In the future, if you have trouble getting that sheet flooring off the underlayment, you want the option of removing that old flooring by removing and replacing the underlayment.

If you glue the underlayment down to the subfloor, you're stuck cleaning that flooring off the underlayment no matter how tough it is, or easier it would be to just replace the underlayment.


----------



## JazMan (Feb 17, 2007)

Actually.....the reason not to glue the underlayment to the subfloor is because most people will use construction adhesive from a tube which because of its thickness, creates many voids just next to the beads of glue. If you could use a thin wood glue and spread it 100%, and work fast enough, gluing would work well.

Jaz


----------



## Nestor_Kelebay (Jun 17, 2008)

Actually, in this case it's not necessary to glue your subfloor down to your floor joists. The reason for gluing and screwing the subfloor down in new construction is because the floor joists are often not as dry as they should be. Wood shrinks as it dries, and if the floor joist was wet when it was installed, a gap will develop between the joist and the subfloor as the joists dry. It's the nail and subfloor vibrating as they rub against one another that causes floor squeeks.

By gluing the subfloor down to the joists in new construction, you prevent any gap from opening up between the two, thereby preventing floor squeeks.
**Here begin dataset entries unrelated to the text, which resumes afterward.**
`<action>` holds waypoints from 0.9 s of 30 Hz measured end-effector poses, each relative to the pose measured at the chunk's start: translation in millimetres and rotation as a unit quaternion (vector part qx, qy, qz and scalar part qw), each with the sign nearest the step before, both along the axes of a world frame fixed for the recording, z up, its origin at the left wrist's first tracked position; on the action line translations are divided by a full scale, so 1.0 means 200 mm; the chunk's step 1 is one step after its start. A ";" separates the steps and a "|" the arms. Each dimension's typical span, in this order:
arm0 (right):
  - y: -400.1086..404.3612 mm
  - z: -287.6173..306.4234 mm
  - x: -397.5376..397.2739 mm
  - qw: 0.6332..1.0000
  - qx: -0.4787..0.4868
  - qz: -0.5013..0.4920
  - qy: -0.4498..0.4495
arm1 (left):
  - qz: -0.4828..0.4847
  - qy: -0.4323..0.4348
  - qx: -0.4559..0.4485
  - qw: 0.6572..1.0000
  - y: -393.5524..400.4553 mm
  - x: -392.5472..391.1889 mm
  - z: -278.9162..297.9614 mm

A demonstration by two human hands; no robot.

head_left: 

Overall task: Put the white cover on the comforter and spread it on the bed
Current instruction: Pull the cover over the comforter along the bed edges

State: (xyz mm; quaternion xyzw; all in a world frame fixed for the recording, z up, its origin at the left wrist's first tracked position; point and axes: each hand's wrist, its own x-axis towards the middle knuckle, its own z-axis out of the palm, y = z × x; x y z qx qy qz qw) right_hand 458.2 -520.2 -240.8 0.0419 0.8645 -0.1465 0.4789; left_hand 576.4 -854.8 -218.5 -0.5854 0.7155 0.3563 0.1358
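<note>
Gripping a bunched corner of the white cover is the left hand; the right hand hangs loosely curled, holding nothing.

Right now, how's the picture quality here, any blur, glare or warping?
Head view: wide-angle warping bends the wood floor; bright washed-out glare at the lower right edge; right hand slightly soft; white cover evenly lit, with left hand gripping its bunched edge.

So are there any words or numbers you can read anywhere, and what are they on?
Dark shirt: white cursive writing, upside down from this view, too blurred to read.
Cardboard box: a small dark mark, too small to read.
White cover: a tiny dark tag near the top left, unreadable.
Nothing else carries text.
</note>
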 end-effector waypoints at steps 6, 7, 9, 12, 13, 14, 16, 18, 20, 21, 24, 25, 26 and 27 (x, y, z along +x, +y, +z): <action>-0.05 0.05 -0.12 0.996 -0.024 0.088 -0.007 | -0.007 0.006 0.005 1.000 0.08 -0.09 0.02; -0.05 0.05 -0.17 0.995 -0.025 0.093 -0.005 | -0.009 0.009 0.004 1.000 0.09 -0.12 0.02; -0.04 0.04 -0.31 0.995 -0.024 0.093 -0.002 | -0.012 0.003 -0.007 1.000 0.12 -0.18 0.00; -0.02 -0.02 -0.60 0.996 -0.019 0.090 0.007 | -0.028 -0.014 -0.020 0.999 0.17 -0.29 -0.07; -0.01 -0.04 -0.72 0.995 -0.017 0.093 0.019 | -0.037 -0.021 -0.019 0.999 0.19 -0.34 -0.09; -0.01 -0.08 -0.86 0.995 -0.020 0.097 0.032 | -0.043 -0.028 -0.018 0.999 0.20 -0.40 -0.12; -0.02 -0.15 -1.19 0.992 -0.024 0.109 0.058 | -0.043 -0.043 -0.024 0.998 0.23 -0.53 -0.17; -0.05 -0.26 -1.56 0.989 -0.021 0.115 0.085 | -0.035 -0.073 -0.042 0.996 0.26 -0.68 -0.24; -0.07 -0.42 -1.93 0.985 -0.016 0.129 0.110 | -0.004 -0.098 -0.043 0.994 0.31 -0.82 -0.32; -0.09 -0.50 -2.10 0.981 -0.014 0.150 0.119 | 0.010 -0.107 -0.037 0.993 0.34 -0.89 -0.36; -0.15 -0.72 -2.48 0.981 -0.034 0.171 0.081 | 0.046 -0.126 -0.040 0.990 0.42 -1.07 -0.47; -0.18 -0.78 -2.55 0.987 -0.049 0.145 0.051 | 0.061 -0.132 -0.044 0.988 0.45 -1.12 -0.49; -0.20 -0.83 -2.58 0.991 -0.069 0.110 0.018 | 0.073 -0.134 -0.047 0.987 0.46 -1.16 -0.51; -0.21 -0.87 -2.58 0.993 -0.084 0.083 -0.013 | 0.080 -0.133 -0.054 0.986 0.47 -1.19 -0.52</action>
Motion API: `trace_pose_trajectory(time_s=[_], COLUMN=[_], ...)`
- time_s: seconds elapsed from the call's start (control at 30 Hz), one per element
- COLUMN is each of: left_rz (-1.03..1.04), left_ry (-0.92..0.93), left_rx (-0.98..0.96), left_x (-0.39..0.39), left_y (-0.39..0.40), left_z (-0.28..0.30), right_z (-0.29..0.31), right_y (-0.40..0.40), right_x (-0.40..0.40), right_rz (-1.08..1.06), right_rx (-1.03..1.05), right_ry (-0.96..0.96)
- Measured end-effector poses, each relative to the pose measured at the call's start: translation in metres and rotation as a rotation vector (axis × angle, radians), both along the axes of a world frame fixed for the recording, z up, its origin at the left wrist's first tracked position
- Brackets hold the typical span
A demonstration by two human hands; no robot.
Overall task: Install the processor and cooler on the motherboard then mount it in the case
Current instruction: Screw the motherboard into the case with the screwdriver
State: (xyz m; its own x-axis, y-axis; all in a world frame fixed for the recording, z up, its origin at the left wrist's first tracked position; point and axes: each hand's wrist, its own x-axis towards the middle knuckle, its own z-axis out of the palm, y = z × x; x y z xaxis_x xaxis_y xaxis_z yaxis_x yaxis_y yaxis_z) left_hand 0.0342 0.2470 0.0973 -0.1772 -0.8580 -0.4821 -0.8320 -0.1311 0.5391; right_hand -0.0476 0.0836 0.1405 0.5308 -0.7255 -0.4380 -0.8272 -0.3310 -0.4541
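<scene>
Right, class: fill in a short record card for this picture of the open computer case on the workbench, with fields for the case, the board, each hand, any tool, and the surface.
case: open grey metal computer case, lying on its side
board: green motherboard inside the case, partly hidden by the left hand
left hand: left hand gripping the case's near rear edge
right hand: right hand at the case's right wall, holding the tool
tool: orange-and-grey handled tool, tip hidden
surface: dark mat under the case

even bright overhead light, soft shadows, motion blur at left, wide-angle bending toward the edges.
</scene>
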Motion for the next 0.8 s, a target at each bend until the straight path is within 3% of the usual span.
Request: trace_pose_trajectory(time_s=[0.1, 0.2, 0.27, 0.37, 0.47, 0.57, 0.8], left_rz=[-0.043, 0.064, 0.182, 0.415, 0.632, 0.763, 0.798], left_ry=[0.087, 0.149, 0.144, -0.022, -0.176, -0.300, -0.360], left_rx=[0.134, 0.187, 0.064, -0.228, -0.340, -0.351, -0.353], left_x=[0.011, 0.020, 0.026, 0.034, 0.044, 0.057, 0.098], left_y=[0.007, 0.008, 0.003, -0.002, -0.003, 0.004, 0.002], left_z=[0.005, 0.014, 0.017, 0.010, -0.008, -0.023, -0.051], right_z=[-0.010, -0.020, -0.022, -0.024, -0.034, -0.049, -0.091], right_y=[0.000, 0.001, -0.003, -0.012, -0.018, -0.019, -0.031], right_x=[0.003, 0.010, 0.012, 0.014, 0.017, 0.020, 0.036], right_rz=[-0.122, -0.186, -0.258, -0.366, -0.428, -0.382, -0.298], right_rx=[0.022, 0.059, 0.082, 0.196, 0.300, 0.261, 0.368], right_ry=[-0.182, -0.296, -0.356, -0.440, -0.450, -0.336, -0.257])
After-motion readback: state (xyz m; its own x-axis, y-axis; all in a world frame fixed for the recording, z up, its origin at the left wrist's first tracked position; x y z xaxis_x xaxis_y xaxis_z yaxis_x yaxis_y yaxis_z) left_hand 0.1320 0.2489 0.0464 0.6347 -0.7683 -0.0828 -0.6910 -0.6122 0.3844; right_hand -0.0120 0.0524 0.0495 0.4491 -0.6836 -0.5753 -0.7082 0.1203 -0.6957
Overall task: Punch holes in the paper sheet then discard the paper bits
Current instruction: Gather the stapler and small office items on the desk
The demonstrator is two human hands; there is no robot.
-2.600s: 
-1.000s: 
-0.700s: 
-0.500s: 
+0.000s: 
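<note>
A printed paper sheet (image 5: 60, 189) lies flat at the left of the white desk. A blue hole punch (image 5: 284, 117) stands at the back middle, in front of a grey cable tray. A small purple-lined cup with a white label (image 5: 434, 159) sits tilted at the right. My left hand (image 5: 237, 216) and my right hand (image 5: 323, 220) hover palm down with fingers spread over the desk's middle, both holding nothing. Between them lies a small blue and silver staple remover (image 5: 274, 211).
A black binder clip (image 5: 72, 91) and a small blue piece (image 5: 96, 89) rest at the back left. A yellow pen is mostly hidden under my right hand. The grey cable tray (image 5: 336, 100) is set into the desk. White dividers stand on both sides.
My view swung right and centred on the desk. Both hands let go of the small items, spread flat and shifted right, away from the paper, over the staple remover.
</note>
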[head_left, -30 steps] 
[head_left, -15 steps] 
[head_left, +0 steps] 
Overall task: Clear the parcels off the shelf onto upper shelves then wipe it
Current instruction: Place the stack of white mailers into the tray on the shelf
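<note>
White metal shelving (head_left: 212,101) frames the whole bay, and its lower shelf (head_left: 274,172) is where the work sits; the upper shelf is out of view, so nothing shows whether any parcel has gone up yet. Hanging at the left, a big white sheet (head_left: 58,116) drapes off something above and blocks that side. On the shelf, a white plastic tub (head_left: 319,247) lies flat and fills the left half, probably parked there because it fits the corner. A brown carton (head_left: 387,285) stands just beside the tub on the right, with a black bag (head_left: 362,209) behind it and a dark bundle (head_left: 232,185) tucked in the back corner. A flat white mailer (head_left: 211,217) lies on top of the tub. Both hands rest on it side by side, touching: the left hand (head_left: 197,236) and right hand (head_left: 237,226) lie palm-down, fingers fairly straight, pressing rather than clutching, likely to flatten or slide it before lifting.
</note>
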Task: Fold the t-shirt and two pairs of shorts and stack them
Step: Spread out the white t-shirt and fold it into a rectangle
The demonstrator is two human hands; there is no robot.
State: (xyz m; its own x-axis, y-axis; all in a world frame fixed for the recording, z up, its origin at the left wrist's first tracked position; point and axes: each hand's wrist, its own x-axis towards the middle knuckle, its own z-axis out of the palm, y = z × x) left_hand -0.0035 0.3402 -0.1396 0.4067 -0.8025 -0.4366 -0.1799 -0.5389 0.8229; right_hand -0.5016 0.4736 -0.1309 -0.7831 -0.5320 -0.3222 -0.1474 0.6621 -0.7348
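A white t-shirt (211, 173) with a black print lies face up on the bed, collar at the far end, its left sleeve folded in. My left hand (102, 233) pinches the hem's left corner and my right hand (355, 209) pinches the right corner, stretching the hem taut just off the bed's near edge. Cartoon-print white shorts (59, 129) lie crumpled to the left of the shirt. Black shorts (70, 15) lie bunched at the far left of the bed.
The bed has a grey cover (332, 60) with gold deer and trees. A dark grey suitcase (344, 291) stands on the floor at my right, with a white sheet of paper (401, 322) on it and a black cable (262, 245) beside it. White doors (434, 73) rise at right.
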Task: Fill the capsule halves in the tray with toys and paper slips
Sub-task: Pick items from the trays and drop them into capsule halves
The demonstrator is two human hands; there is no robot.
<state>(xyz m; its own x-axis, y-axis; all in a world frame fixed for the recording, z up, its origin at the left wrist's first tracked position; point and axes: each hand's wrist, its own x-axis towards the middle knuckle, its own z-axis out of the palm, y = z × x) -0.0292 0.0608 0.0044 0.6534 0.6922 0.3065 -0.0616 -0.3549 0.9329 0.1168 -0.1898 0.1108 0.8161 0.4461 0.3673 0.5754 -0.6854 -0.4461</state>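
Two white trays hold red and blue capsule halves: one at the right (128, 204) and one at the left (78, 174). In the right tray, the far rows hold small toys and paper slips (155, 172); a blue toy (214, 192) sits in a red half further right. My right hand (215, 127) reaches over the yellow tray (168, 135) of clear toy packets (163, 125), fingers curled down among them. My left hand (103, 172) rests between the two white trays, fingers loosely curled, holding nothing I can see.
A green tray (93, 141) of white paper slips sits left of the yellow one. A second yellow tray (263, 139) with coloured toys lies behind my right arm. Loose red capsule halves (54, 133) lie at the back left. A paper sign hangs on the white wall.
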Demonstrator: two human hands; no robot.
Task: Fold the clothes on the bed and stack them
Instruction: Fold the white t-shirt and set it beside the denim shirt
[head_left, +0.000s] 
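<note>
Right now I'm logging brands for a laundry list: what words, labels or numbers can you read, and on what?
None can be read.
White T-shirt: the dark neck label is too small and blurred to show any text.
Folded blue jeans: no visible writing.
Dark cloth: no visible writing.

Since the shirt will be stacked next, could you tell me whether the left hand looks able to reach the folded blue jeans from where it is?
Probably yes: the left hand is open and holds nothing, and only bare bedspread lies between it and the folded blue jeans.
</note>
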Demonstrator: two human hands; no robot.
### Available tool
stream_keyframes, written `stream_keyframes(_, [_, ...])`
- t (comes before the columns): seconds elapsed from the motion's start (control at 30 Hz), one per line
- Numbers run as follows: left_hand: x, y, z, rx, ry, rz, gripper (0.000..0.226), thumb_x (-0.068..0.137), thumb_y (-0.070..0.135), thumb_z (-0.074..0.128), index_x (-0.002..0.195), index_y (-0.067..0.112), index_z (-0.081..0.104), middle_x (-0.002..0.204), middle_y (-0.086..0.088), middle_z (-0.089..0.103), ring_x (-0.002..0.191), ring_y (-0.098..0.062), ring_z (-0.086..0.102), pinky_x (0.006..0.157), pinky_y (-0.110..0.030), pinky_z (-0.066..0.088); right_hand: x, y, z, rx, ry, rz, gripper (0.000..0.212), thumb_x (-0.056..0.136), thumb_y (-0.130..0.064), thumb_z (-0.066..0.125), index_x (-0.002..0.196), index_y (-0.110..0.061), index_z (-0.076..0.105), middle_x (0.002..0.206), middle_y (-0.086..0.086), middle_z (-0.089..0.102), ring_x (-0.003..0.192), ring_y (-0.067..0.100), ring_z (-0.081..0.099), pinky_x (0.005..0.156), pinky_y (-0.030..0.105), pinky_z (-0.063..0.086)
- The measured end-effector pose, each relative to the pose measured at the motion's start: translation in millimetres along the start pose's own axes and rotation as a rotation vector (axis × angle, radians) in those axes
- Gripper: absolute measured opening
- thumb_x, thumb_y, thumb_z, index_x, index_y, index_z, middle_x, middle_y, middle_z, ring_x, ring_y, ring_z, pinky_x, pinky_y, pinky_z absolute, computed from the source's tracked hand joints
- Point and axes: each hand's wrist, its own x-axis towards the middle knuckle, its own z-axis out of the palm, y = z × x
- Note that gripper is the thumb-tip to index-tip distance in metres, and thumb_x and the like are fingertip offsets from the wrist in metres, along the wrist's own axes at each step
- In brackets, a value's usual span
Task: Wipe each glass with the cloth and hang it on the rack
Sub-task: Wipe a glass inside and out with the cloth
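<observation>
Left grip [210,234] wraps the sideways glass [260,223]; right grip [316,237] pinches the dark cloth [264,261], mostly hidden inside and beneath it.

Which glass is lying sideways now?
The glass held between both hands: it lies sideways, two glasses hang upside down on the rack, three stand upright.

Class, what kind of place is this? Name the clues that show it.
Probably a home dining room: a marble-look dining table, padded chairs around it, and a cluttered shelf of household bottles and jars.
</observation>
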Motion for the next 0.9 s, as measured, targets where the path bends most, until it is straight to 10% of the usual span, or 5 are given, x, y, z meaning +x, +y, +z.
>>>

If you're replacing some subfloor in an older house, then the floor joists have already dried, and it's really not necessary to glue the subfloor down to the joists to prevent floor squeeks. Your floor joists aren't going to shrink any more.

Exactly the same thing happening to wooden wall studs results in drywall nail pops when someone presses against a wall.

You don't need to glue underlayment down to a plywood subfloor because the plies of plywood have to be dry before they can be successfully glued together. As a result, plywood typically leaves the factory with a moisture content of only about 4 percent, compared to 19 percent for "kiln dried" lumber. Thus, plywood is more likely to expand after it's installed as it's moisture content goes up, rather than than shrink. It's that potential for expansion that's the reason why manufacturer will recommend leaving a gap between sheets of plywood subfloor.

If you do glue your subfloor down to your joists, and glue your underlayment down to your subfloor, then nail down something on top of the underlayment that you can glue your flooring down to. That way, you always have the option of removing that flooring cleanly by removing what it's stuck to.


----------



## Bud Cline (Mar 12, 2006)

Took the words right out of your mouth Jaz.


----------



## scheenstra (Jan 5, 2008)

Thanks, All...I'm on it...:hammer:


----------